• Task prompt:
From the entries that follow, copy exactly the lines beginning at the line holding "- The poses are" and continuing through the line holding "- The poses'".

_ _ _ _ _

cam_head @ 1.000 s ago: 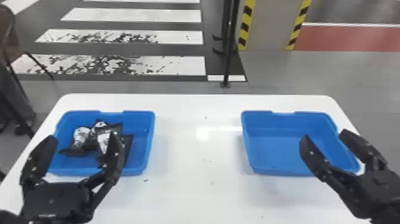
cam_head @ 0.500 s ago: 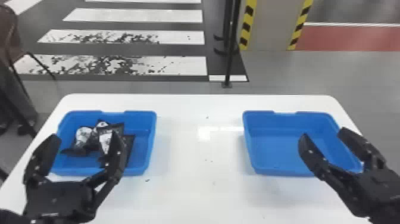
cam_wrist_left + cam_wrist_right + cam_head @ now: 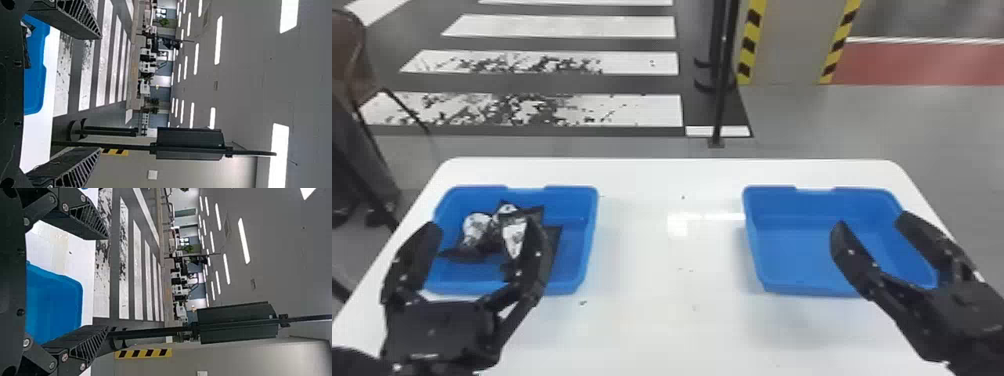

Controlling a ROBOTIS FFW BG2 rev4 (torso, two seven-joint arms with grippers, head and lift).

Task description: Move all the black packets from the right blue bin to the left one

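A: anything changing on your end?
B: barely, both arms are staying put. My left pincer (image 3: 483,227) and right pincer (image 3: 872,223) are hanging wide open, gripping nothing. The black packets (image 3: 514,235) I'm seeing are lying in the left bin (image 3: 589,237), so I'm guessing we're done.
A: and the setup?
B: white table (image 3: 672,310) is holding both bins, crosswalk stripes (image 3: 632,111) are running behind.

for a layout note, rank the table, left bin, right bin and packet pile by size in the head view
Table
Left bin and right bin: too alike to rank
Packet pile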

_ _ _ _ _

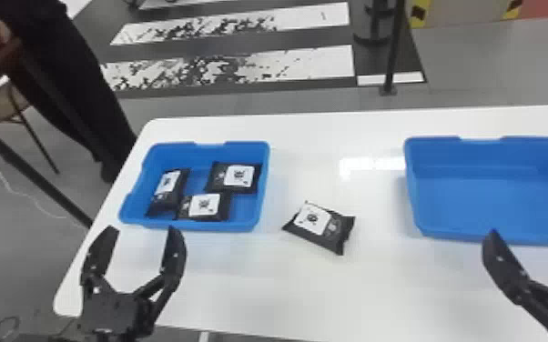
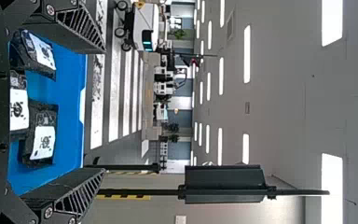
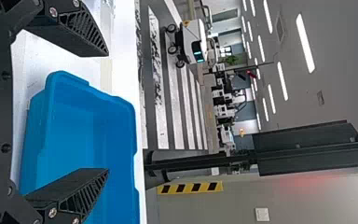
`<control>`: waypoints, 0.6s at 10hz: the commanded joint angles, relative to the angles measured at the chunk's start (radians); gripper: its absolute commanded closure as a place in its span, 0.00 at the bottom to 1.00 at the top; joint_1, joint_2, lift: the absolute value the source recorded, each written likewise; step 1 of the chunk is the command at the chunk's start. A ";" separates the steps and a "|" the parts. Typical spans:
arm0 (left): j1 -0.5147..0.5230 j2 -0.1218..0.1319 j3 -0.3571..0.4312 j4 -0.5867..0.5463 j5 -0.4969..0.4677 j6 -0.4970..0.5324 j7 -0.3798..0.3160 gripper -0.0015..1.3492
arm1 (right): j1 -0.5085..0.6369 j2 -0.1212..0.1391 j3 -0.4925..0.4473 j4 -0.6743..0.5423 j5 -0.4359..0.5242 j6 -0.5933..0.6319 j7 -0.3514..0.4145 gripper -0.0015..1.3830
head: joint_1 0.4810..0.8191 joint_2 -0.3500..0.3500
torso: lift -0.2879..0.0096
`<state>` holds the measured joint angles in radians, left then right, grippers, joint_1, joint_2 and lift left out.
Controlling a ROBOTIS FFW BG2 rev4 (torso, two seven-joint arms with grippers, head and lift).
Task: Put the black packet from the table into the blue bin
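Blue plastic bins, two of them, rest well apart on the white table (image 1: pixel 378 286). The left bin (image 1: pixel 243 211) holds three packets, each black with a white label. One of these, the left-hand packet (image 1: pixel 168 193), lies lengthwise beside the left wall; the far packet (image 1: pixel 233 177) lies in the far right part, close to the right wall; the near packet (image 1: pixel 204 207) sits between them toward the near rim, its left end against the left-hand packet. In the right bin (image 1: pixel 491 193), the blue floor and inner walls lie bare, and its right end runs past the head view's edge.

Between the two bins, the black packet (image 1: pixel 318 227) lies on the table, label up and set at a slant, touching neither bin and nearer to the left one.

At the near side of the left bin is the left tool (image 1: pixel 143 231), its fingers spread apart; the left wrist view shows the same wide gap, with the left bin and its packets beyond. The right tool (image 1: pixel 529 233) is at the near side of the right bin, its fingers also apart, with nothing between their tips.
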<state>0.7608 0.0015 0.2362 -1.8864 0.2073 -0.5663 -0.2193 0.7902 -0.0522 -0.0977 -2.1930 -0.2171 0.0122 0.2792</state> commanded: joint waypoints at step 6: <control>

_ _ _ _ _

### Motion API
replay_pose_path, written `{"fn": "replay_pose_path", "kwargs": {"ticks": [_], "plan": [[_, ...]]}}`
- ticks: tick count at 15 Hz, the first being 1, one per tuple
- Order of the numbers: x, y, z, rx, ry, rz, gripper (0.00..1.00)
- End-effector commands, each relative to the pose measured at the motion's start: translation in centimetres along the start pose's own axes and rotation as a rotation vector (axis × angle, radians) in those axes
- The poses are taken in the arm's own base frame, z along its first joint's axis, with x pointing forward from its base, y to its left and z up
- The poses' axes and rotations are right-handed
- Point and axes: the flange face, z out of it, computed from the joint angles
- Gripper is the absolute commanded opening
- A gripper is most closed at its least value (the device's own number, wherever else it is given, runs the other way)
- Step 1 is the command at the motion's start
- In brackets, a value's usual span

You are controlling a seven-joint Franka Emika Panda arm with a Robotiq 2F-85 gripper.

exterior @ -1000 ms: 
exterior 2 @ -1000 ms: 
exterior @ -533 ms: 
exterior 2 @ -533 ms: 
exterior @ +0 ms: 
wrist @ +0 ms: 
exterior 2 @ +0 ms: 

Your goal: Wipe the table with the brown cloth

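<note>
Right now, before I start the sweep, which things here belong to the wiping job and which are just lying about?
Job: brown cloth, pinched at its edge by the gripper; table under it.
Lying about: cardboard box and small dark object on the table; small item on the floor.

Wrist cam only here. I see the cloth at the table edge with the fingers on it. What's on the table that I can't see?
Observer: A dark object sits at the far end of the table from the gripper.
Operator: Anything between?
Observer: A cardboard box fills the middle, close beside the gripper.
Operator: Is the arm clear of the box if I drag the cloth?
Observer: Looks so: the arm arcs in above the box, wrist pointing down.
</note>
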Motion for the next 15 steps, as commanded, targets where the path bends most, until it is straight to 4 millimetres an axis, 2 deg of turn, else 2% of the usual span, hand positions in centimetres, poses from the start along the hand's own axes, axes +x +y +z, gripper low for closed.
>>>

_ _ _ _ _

• Solution below:
- The poses are taken in the arm's own base frame, z along its first joint's axis, with x pointing forward from its base, y to its left and z up
- The poses' axes and rotations are right-handed

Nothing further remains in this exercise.